▶ **What is expected**: Every line with the string "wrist" should be copied from the data.

▶ **Raw data**:
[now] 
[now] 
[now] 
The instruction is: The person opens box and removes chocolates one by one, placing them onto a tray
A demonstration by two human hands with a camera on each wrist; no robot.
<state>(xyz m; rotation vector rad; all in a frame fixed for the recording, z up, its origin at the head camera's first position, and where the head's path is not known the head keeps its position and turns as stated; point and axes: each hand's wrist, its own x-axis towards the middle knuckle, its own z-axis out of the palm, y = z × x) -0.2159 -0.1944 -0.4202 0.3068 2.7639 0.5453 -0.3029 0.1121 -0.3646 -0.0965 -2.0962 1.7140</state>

▶ **Written solution**:
A demonstration by two human hands with a camera on each wrist; no robot.
<state>(xyz m; rotation vector rad; all in a frame fixed for the recording, z up, its origin at the head camera's first position, and where the head's path is not known the head keeps its position and turns as stated; point and axes: each hand's wrist, its own x-axis towards the middle knuckle, its own z-axis out of the palm, y = z × x) -0.2159 -0.1944 -0.4202 0.3068 2.7639 0.5453 -0.3029 0.1121 -0.3646 -0.0965 -2.0962 1.7140</state>

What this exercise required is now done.